Bugün Kehribar , yapılan mücevherat tasarımlarının büyük çoğunluğunu kaplayan en değerli taş olarak görülmekte ve mücevherat, giysi ve vücut dekorasyonunda kullanılan, ender rastlanan materyallerden, değerli metallerden ve eşi benzeri bulunmayan taşlardan yapılan sıra dışı bir kültürel olguyu anlatmaktadır.

Bu ziynetler çoğunlukla sahibinin mevkisini, dini statüsünü, durumunu, zerafetini ve entelektüel düzeyini göstermektedir. Ayrıca uğursuzluğa karşı korumak amacıyla sihirli nazarlıklar olarak, ya da uğur getirdiğine inanılan nazarlıklarda da kullanılmaktaydı.

Çeşitli renk ve güzellikteki Kehribar türleri dönemin usta sanatçıları tarafından kullanıldı ve çok sayıda insan bu mücevheratı üretmeye başladı. Bazı çalışmalarda ise külçe altının güzelliğini çağrıştırması sağlandı. Yetenekli, zarif ve yaratıcı sanatçılar tarafından ortaya konulan eserler, sürekli olarak rağbet gördü. Orijinal tasarımları, ustaca zanaatkarlıkları ve eşsizlikleriyle dikkat çekmeyi başardılar.

Belki de en mükemmel olanı, Kehribar in sadece korunduğunun ve doğallığını bozmamaya gayret edildiğinin gösterilmesi değil; aynı zamanda doğaya sıra dışı bir yaklaşımın da altının çizilmesidir.
Bu tür maddelerle Kehribar ve dekor birbirini bütünlemekte; hayranlık ve istek uyandıran sıra dışı bir eser ortaya çıkmaktadır. Diğer tüm mücevheratlara benzer olarak, orijinal Kehribar taşı ile tasarlanan mücevherler, modadan oldukça etkilenmektedir. Hoş modeller üzerinde bu tür kreasyonların sergilenmesi; Paris’ten ya da ünlü bir mücevher mağazasından yapılan bir televizyon yayını bile halkı etkilemeye yetmekte, benzer ürünlerin her yerde bulunması talep edilmektedir. Ancak, Kehribar yapımı bu eserler,eşsiz, seçkin ürünlerdir.

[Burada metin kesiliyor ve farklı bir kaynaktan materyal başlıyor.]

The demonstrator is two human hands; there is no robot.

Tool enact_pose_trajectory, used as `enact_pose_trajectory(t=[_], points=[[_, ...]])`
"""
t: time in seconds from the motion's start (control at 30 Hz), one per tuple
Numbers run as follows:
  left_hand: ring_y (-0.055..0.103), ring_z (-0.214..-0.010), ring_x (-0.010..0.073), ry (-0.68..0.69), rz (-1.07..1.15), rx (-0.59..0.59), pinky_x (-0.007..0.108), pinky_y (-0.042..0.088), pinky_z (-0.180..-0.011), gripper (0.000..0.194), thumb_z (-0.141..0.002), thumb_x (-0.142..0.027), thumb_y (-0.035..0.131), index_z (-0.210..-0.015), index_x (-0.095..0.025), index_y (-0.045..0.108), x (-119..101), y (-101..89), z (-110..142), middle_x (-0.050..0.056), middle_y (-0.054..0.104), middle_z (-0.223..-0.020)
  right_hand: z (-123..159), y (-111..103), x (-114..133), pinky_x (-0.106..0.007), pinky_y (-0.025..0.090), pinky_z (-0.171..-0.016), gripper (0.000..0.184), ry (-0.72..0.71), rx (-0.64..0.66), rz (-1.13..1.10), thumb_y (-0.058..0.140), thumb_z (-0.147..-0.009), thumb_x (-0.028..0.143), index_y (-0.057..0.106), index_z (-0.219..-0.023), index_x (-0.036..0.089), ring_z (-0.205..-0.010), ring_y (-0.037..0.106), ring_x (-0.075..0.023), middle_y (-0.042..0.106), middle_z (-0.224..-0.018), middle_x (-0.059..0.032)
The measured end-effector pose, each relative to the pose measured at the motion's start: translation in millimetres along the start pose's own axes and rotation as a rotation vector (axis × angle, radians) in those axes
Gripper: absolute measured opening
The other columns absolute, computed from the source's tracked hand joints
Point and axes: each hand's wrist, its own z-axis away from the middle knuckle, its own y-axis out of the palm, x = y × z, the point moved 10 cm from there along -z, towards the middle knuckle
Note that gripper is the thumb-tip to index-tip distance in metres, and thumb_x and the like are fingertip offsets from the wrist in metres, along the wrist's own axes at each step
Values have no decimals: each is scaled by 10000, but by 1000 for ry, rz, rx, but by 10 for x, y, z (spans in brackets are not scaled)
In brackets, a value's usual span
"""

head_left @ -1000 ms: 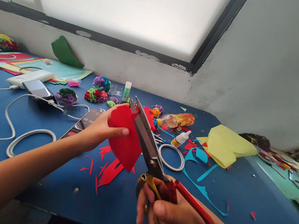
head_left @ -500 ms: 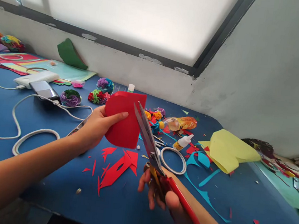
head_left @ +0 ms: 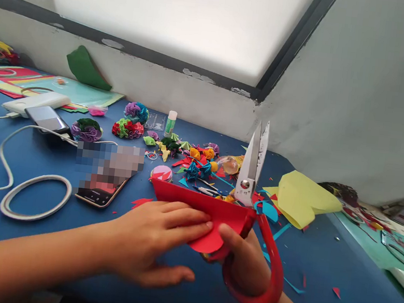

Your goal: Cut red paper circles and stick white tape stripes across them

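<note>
Over a blue surface (head_left: 323, 272) littered with scraps (head_left: 336, 293) (and yellow paper (head_left: 297, 196), off to the right), holds red paper (head_left: 217, 210) between both hands. Rests the left hand (head_left: 159, 234) on it, with grip unclosed and thumb apart; clamps it in the right hand (head_left: 250, 259), along with red-handled scissors (head_left: 248, 176), tips up.

Nothing can be read: marks on the scissors (head_left: 248, 174), glue stick (head_left: 170, 124) and smartphone (head_left: 99, 194) screen are too small or blurred.
</note>
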Motion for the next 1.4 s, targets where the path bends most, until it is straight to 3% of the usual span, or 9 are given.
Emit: enact_pose_trajectory(t=[0.13,0.27,0.43,0.5,0.6,0.7,0.9,1.17,1.4], points=[[578,-1146,250,-110,16,-172,389,453,-979,343,-869,-282,561,-1201,-200,592,163,-241,15,137,628,-1234,-49,-58,-107,-264,392,-418,192,135,-51,-166,698,-715,369,641,-668,192,-428,471,-127,556,-519,14],[517,-1220,240,-410,176,-265,382,410,-1036,391,-857,-351,599,-1231,-238,566,515,-383,108,91,591,-1289,-67,-62,-176,-257,411,-400,121,236,-82,-244,724,-634,314,656,-620,215,-450,510,-138,579,-534,4],[661,-833,201,-666,495,-6,278,540,-688,258,-776,-412,675,-957,-228,689,733,-74,147,28,713,-877,-23,57,-159,-241,446,-466,191,227,32,-183,731,-682,322,674,-820,203,-548,577,-141,641,-651,1],[641,-678,161,-741,617,-56,236,512,-568,165,-742,-362,708,-790,-208,676,804,-80,161,1,689,-725,-13,75,-145,-229,397,-429,243,205,54,-138,732,-702,354,650,-871,200,-477,520,-115,603,-586,25],[625,-572,133,-851,835,-275,205,479,-482,180,-714,-339,732,-718,-203,613,936,-167,220,-20,670,-653,-47,17,-71,-231,323,-401,253,119,23,-21,719,-727,389,614,-858,200,-388,375,-76,504,-470,68],[650,-597,137,-883,973,-335,205,496,-502,205,-703,-323,751,-713,-194,591,974,-154,242,-16,678,-668,-98,-113,54,-214,317,-396,256,0,-76,-21,729,-720,370,555,-816,207,-380,351,-52,516,-506,77],[694,-876,190,-778,1096,-2,274,552,-716,222,-770,-252,695,-992,-238,701,705,125,155,43,742,-940,-80,-257,173,-187,348,-399,355,-77,-193,-46,776,-678,305,436,-744,229,-408,401,-34,454,-620,98],[711,-718,206,-922,1088,-176,265,562,-606,155,-744,-370,723,-773,-220,751,789,172,267,29,764,-791,14,-58,154,-202,398,-503,280,-97,-110,40,729,-742,288,455,-742,233,-547,428,-65,450,-712,69],[710,-710,173,-979,1067,-219,200,556,-591,182,-729,-374,746,-783,-200,757,806,139,293,14,763,-779,20,-108,282,-202,414,-488,281,-220,-148,37,710,-757,284,434,-745,231,-549,484,-74,563,-743,38]])
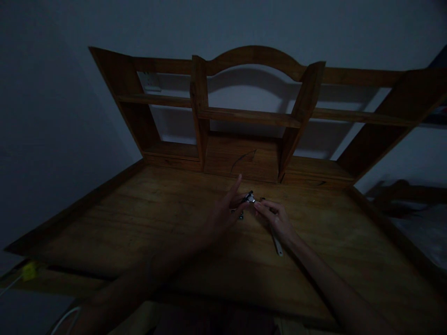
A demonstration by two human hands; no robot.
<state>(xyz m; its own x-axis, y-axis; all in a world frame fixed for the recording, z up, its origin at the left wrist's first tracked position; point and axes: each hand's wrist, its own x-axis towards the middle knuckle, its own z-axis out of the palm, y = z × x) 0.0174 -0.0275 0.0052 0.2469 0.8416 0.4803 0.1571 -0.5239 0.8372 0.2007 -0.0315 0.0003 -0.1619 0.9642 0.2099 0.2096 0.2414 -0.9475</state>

Bu, Kehribar in çeşitli renklerde ve şekillerde bulunmasından kaynaklanmaktadır. Her bir taş tektir. Bu tür mücevherler, doğal güzelliğe duyarlı olan, bu özel eseri ortaya çıkaranın hedefini takdir eden, günün modasını göz ardı ederek, ayrışan Kehribar kabuklarını dahi bozmadan bırakan ve taşı tahrip olmaktan koruyan kişilere hitap etmektedir.

Böyle kişiler sahip oldukları Kehribar i broştan kolye uçlarına, şapka ya da çanta dekorasyonuna kadar çeşitli amaçlarla kendi zevklerine göre de kullanabilme olanağına sahiptirler.

Kehribar , çok zor bir sanat olan değerli taş oymacılığı için oldukça uygun bir materyaldir. Bu yüzden de genellikle dönemin seçkin sanatçıları tarafından kullanılmaktadır. Değerli taş oymacılığı,birinci ve ikinci derecede değerli taşlar üzerinde oymacılık ve işleme yapmak anlamına gelir ve aynı zamanda antika olarak da bilinir. Bu yolla ortaya çıkarılan eserler ise gravürler ve kabartmalı değerli taşlar olarak bilinirler
Gravür örneği
Gravürler, içinde resim olan çalışmalardır; Kehribar deki gravür ve oymalar, saydam lens ve levhalar aracılığıyla yapılmaktadır. Kabartmalı taşlar ise daha kabarık bir tasarımla oluşturulur. Gravürlerin ve kabartmalı taşların çoğu bir portreyi, bir hayvanın resmini, mitolojik bir görüntü ya da türü içermektedirler.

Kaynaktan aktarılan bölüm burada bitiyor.